The Royal Irish School of Music (RIAM) has announced a festival in organization with renowned London concert corridor Wigmore Hall. The Wigmore Corridor Festival will get space this Sept as the opening event for RIAM’s new chamber music venue, Whyte Recital Hall. The festival will look a ion of Wigmore Hall’s programmed artists for the 2023–2024 season – including Sheku Kanneh-Mason, the Schumann Quartet and Stephen Hough – performing at the new 300-seater venue. In addition to the performances, the artists will give exclusive masterclasses and Q&A sessions for RIAM students. Festival programme The festival will open on fifth Sept with a concert featuring pianists Mitsuko Uchida and Jonathan Biss performing Schubert works for piano duo.
Pianist and composer Stephen Hough will carry out a programme of works by Liszt, Mompou, Debussy and Scriabin, along with his own compositions, on twelfth September. On nineteenth September, German-Estonian ensemble the Schumann Quartet will carry out works by Dvořák and Schubert along with Austrian composer Viktor Ullmann’s String Quartet No. three. Ullmann was murdered by the Nazis in Auschwitz-Birkenau in one thousand nine hundred forty-fourth but composed a no of works in the Czech concentration camp Theresienstadt the year before.
Also performing as portion of the festival is British cellist Sheku Kanneh-Mason, who'll carry out with Brazilian guitarist Plínio Fernandes a programme of works by Brazilian composers (twenty-six September), and Swiss soprano Regula Mühlemann with pianist Tatiana Korsunskaya performing lieder by Schubert and Strauss and works by Frank Bridge and Dominick Argento (twenty-eight September). Homecoming concerts Complementing the Wigmore Corridor Festival is a series of Homecoming Concerts featuring some of RIAM’s famous alumni. The Homecoming Concerts comprise performances by soprano Ailish Tynan and tenor Robin Tritschler with visiting pianist Iain Burnside (twenty-six April), the piano duo of Finghin Collins and Dearbhla Collins (twenty-five May), and soprano Celine Byrne with the RTÉ Concert Orchestra on fifteenth October.

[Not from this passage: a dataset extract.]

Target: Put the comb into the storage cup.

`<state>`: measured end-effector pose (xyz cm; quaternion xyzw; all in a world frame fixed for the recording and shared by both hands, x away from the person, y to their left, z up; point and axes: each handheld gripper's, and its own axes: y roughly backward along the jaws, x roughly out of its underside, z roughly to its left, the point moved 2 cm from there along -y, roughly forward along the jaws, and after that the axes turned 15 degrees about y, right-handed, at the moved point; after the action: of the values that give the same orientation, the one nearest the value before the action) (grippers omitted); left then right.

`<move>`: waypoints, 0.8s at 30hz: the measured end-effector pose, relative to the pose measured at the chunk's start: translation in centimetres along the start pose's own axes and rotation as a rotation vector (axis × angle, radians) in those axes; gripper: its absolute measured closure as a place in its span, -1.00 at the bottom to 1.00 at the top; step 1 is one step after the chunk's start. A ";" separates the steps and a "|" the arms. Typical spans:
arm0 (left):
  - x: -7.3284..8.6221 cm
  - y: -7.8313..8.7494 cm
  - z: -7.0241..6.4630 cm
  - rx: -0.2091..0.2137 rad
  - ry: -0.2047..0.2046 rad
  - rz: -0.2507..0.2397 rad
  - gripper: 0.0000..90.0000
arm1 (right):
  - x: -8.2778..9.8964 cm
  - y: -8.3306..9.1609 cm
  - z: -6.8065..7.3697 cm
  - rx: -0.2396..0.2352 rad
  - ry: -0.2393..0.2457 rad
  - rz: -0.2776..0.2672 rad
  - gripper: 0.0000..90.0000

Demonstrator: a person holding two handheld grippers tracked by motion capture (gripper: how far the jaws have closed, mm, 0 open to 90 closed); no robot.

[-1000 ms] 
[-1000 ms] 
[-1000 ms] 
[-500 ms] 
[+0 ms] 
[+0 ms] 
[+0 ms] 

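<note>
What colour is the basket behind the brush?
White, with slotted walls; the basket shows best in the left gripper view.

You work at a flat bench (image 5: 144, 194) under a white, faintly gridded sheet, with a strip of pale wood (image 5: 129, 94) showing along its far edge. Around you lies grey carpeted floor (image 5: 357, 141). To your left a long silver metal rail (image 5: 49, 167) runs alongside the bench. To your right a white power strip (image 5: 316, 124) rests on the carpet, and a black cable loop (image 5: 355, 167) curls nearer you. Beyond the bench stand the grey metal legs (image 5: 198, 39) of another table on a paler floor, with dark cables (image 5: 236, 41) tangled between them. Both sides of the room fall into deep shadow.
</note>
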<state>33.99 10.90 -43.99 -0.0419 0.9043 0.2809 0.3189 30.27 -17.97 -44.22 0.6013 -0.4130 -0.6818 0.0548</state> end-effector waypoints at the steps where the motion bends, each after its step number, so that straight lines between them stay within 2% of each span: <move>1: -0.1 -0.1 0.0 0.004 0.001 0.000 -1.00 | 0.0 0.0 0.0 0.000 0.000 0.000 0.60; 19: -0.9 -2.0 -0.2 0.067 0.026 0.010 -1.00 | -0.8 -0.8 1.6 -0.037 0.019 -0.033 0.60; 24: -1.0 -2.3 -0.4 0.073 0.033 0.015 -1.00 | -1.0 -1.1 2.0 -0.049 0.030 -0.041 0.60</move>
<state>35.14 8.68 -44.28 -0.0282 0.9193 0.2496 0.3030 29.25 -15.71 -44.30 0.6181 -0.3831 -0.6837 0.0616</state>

Commenting on the festival and concert announcements, Deborah Kelleher, Director of RIAM, said: RIAM’s newly completed Whyte Recital Corridor promises to be a performance venue of international repute. Audiences will encounter Ireland and the world’s grand artists in acoustically stunning surroundings in the heart of Dublin. With that ambition in mind, I approached John Gilhooly for advice as to how we might create a powerful opening artistic statement. I was overwhelmed by the generosity of his response, which was to connect us to some of the Wigmore Hall’s most exciting artists this year’s season. In the Wigmore Corridor Festival, we proposal audiences an unforget debut season in the Whyte Recital Hall that's beyond my imagining. Gilhooly, Artistic and Executive Director of Wigmore Corridor and RIAM Fellow, said: We’re delighted to cooperate with RIAM in its one hundred seventy-fifth anniversary year, a remarkable milestone, and to bring these grand artists to Dublin to open the pretty new Whyte Recital Hall.
It'll be an outstanding artistic asset for RIAM and, as its first purpose-built chamber sized concert hall, right in the heart of Dublin, a hugely necessary cultural asset for Ireland. The Whyte Recital Hall, named after one of the institution’s major donors, Stephen Whyte, is portion of RIAM’s recent €25 million campus redevelopment, which opened in Feb and also includes seventy-six teaching rooms, a music therapy suite, an opera rehearsal studio and a sonic arts hub.